**WORK INSTRUCTIONS:**
Give the data again in its entirety, exactly as provided.

**THE RECORDS:**
= Beginning of Section =
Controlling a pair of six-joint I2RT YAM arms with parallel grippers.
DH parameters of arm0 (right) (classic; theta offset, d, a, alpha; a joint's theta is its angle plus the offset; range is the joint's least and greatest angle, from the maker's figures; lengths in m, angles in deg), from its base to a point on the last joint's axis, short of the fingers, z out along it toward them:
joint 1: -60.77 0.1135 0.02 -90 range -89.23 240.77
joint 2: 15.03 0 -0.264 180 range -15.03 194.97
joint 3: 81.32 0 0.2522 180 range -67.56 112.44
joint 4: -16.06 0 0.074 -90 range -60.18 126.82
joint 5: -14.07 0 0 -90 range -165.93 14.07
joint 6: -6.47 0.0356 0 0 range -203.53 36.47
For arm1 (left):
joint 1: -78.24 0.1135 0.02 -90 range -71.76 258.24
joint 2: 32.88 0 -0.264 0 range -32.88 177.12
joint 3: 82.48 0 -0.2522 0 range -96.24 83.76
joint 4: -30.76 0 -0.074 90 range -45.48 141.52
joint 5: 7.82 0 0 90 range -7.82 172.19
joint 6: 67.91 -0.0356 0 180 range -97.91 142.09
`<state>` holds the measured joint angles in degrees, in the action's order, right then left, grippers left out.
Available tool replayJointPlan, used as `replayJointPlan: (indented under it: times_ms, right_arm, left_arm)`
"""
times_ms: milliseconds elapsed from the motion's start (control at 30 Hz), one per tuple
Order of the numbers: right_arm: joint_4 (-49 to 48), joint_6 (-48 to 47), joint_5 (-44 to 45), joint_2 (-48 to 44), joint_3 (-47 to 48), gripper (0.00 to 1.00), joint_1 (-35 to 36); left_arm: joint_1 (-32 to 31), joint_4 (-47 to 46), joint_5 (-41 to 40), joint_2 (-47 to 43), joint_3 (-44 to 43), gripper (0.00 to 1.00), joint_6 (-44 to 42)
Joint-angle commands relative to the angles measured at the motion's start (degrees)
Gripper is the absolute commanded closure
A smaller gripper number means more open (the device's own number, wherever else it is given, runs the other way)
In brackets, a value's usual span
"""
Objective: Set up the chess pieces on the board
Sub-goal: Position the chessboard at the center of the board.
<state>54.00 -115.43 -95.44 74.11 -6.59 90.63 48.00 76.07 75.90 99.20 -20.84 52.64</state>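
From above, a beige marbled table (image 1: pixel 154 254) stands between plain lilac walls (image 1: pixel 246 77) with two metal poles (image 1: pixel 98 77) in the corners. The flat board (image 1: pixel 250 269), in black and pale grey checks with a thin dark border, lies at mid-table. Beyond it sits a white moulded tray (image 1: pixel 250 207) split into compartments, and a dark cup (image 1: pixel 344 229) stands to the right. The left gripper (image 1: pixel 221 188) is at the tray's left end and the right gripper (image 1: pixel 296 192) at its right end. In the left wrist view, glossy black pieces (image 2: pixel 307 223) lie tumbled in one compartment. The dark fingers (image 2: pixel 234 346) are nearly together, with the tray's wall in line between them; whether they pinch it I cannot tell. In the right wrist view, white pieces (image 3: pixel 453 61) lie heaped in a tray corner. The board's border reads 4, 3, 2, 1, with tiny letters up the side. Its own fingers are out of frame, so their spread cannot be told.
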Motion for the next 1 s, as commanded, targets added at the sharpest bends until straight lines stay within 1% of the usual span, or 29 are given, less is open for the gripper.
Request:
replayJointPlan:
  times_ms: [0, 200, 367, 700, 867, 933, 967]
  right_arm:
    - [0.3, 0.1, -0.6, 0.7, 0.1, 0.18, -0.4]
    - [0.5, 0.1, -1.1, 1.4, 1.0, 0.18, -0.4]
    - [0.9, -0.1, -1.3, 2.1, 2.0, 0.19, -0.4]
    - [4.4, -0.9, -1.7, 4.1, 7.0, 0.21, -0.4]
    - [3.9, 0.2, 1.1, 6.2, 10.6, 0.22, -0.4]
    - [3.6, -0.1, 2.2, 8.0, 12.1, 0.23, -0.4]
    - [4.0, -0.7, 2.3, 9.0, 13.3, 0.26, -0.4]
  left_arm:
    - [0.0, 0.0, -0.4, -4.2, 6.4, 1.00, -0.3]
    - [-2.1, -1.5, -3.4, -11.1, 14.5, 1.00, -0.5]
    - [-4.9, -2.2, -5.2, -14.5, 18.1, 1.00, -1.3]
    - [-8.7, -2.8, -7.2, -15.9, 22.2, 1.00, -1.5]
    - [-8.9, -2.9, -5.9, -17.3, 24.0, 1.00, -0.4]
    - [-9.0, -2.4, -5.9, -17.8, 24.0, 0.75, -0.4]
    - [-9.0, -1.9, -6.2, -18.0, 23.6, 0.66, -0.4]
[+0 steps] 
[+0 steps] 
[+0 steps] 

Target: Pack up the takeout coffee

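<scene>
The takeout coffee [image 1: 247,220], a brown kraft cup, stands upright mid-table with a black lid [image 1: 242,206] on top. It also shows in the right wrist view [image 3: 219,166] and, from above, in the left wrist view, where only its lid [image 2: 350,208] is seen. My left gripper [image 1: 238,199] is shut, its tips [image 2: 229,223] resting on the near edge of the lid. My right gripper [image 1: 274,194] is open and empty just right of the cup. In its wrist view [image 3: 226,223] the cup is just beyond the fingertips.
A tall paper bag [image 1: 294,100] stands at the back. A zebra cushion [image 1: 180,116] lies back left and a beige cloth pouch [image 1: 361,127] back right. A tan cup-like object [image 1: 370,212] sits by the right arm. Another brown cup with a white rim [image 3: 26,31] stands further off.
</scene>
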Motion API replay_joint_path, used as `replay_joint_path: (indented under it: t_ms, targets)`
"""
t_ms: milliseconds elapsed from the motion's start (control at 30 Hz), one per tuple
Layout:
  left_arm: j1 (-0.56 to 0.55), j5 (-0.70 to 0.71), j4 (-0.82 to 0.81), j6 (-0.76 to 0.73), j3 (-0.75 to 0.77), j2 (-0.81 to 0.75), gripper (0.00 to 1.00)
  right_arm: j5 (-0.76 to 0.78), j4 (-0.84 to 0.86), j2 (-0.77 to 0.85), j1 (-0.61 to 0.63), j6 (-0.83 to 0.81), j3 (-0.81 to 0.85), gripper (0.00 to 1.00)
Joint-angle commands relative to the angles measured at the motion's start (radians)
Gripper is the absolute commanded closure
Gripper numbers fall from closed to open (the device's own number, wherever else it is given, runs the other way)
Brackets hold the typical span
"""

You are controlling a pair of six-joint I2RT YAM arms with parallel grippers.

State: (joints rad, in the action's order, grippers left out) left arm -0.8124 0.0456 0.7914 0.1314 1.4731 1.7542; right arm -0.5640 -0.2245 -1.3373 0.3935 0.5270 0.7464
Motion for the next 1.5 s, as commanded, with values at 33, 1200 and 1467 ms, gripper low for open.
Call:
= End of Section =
**TASK RESULT:**
Controlling a pair of six-joint I2RT YAM arms with parallel grippers.
DH parameters of arm0 (right) (classic; theta offset, d, a, alpha; a joint's theta is its angle plus the offset; range is the joint's least and greatest angle, from the maker's figures; lengths in m, angles in deg), from its base to a point on the last joint's axis, short of the fingers, z out along it toward them:
joint 1: -60.77 0.1135 0.02 -90 range -89.23 240.77
joint 2: 15.03 0 -0.264 180 range -15.03 194.97
joint 3: 81.32 0 0.2522 180 range -67.56 112.44
joint 4: -16.06 0 0.074 -90 range -60.18 126.82
joint 5: -14.07 0 0 -90 range -165.93 14.07
joint 6: -6.47 0.0356 0 0 range -203.53 36.47
For arm1 (left):
joint 1: -78.24 0.1135 0.02 -90 range -71.76 258.24
joint 2: 32.88 0 -0.264 0 range -32.88 177.12
joint 3: 82.48 0 -0.2522 0 range -96.24 83.76
joint 4: -30.76 0 -0.074 90 range -45.48 141.52
joint 5: 7.82 0 0 90 range -7.82 172.19
joint 6: 67.91 -0.0356 0 180 range -97.91 142.09
`<state>` holds the measured joint angles in degrees, in the action's order, right then left, grippers left out.
Available tool replayJointPlan, used as `replayJointPlan: (indented under it: times_ms, right_arm, left_arm)`
"""
times_ms: milliseconds elapsed from the motion's start (control at 30 Hz), one per tuple
Order of the numbers: right_arm: joint_4 (-49 to 48), joint_6 (-48 to 47), joint_5 (-44 to 45), joint_2 (-48 to 44), joint_3 (-47 to 48), gripper (0.00 to 1.00), joint_1 (-35 to 36); left_arm: joint_1 (-32 to 31), joint_4 (-47 to 46), joint_5 (-41 to 40), joint_2 (-47 to 43), joint_3 (-44 to 43), gripper (0.00 to 1.00), joint_6 (-44 to 42)
Joint-angle commands relative to the angles measured at the motion's start (degrees)
Gripper is the absolute commanded closure
A smaller gripper number means more open (the device's own number, wherever else it is given, runs the other way)
In brackets, a value's usual span
"""
Objective: Set up the chess pieces on the board
Sub-goal: Position the chessboard at the center of the board.
<state>54.00 -115.43 -95.44 74.11 -6.59 90.63 48.00 76.07 75.90 99.20 -20.84 52.64</state>
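From above, a beige marbled table (image 1: pixel 154 254) stands between plain lilac walls (image 1: pixel 246 77) with two metal poles (image 1: pixel 98 77) in the corners. The flat board (image 1: pixel 250 269), in black and pale grey checks with a thin dark border, lies at mid-table. Beyond it sits a white moulded tray (image 1: pixel 250 207) split into compartments, and a dark cup (image 1: pixel 344 229) stands to the right. The left gripper (image 1: pixel 221 188) is at the tray's left end and the right gripper (image 1: pixel 296 192) at its right end. In the left wrist view, glossy black pieces (image 2: pixel 307 223) lie tumbled in one compartment. The dark fingers (image 2: pixel 234 346) are nearly together, with the tray's wall in line between them; whether they pinch it I cannot tell. In the right wrist view, white pieces (image 3: pixel 453 61) lie heaped in a tray corner. The board's border reads 4, 3, 2, 1, with tiny letters up the side. Its own fingers are out of frame, so their spread cannot be told.
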Motion for the next 1 s, as commanded, targets added at the sharpest bends until straight lines stay within 1% of the usual span, or 29 are given, less is open for the gripper.
Request:
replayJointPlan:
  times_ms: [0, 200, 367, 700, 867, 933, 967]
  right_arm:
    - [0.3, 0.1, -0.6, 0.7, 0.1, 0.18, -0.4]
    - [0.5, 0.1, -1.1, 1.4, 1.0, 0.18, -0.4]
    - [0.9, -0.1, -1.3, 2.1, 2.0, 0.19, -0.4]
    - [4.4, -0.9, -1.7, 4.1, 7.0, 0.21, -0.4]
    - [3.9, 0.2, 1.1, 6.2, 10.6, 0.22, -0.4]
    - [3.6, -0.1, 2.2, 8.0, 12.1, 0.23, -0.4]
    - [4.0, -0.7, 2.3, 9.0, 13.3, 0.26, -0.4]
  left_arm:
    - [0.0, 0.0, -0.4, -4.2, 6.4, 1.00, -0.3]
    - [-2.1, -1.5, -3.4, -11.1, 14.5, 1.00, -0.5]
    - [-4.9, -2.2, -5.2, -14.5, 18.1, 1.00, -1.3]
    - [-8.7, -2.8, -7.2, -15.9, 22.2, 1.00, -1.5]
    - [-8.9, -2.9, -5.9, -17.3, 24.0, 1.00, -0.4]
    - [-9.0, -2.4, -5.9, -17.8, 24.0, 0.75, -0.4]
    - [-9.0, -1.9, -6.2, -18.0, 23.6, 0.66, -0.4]
[+0 steps] 
[+0 steps] 
[+0 steps] 

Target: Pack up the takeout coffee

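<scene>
The takeout coffee [image 1: 247,220], a brown kraft cup, stands upright mid-table with a black lid [image 1: 242,206] on top. It also shows in the right wrist view [image 3: 219,166] and, from above, in the left wrist view, where only its lid [image 2: 350,208] is seen. My left gripper [image 1: 238,199] is shut, its tips [image 2: 229,223] resting on the near edge of the lid. My right gripper [image 1: 274,194] is open and empty just right of the cup. In its wrist view [image 3: 226,223] the cup is just beyond the fingertips.
A tall paper bag [image 1: 294,100] stands at the back. A zebra cushion [image 1: 180,116] lies back left and a beige cloth pouch [image 1: 361,127] back right. A tan cup-like object [image 1: 370,212] sits by the right arm. Another brown cup with a white rim [image 3: 26,31] stands further off.
</scene>
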Motion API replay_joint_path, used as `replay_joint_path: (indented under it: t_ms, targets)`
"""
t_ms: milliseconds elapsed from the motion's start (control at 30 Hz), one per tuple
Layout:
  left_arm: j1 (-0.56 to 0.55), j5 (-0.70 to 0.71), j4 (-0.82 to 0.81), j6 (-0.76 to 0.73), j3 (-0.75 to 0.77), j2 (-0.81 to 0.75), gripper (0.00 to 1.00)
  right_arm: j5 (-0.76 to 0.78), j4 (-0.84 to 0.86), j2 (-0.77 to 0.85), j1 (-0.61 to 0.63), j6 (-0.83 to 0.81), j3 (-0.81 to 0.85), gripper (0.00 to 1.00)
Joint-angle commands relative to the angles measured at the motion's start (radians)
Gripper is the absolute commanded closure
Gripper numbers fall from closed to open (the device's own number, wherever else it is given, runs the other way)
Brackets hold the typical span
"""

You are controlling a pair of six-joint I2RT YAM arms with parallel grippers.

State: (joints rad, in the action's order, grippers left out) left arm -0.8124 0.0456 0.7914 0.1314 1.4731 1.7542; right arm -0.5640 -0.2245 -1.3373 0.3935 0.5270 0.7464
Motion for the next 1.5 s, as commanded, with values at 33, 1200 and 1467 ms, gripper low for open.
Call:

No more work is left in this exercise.